Virginia-Carolina Chemical Co. v. Wellbrock

141 S.E. 103, 143 S.C. 51, 1928 S.C. LEXIS 1
CourtSupreme Court of South Carolina
DecidedJanuary 6, 1928
Docket12347
StatusPublished
Cited by1 cases

This text of 141 S.E. 103 (Virginia-Carolina Chemical Co. v. Wellbrock) is published on Counsel Stack Legal Research, covering Supreme Court of South Carolina primary law. Counsel Stack provides free access to over 12 million legal documents including statutes, case law, regulations, and constitutions.

Bluebook
Virginia-Carolina Chemical Co. v. Wellbrock, 141 S.E. 103, 143 S.C. 51, 1928 S.C. LEXIS 1 (S.C. 1928).

Opinions

The opinion of the Court was delivered by

Mr. Acting Justice Purdy.

This is an action brought by the plaintiff respondent against the defendants appellants, in the nature of an action to recover damages for the appropriation by the appellants of certain crops, demanding of the appellants that they account for such crops, the action growing out of the following state of facts:

The respondent furnished to one C. E. Cope fertilizers amounting to $1,647.60 and C. E. Cope made a mortgage (date not given) to the respondent, which was recorded on December 1, 1923, in Beaufort County, where the mortgagor resided, and purported to give a lien upon certain crops of potatoes, lettuce, and beans- described in the mortgage, “growing or to be planted or grown by or under the said C. E. Cope during the year 1923-1924,” on the tract of land in Beaufort County, described in the mortgage. Other than this, the mortgage is not set forth in the record.

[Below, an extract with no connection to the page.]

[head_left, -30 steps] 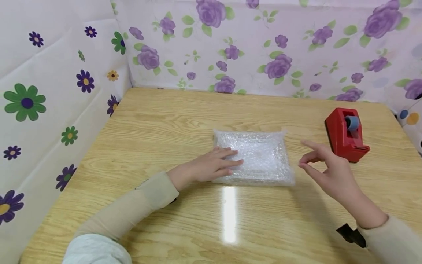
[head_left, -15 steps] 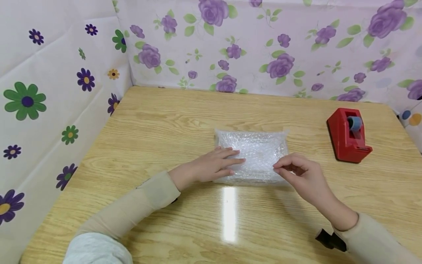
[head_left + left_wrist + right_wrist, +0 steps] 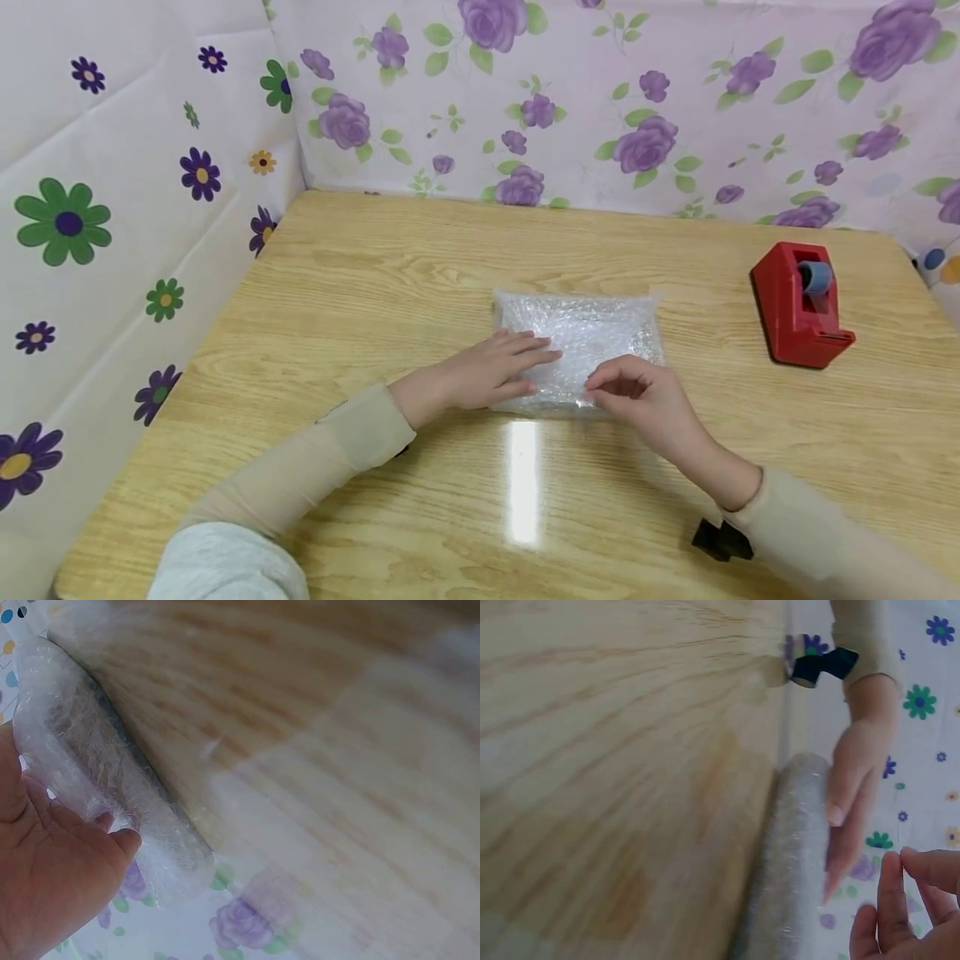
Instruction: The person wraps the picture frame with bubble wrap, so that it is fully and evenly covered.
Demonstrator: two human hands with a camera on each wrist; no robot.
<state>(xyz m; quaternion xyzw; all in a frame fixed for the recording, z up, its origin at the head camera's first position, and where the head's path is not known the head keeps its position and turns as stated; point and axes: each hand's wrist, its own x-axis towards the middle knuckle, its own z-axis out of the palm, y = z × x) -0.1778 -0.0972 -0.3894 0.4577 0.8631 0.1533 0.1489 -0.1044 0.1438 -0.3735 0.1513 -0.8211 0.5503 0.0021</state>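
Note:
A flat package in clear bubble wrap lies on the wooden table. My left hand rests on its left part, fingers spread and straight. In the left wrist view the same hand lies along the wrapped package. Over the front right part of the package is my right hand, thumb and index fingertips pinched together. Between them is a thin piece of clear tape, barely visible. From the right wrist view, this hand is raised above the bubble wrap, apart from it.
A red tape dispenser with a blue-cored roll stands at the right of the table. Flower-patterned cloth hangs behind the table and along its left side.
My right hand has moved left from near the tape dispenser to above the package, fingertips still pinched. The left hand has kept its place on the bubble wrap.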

Half of the fertilizer was shipped in December, 1923, and the remainder in January, 1924. On January 31, 1924, the appellants entered into an agreement with Cope, under which agreement they were to handle and market the crop *54 made upon the same land, getting a commission for so doing, and they were to advance to Cope, and did advance to him, seed potatoes for planting the land, and Cope became indebted to the defendants in the sum of $1,185.50, for which they took his note.

Cope planted the crop on the land, but showing an indifference about gathering it, the appellants took charge of the crop, furnished the barrels for shipping, bore the expense of gathering and harvesting, and rendered an account of sales to Cope, showing a balance of $42.67, which was credited on the note of Cope to the appellants.

The respondent claimed the crops under its mortgage and by its complaint sets out the furnishing of the fertilizer, the making and recording of the mortgage, and alleges that the appellants received several hundred barrels of potatoes, sold them, and retained the proceeds of sale, and that they had failed to account for and pay over the proceeds of sale to the respondent, to which it alleged that it was entitled, and prayed that the defendants be required to make an accounting of the crops of Cope, taken and received by them, and the proceeds thereof, and pay over the same to the plaintiff.

The defendants by their answer set up the agreement between themselves and Cope, the furnishing of the seed potatoes, Cope’s indebtedness to them, their agreement with Cope to handle the crop, and set up by way of defense that the seed for such crop was furnished after January 31, 1924, and that the crop was planted, raised, and harvested in that year, and not in the year 1923, and that the respondent had no interest in, or lien’upon, the crop.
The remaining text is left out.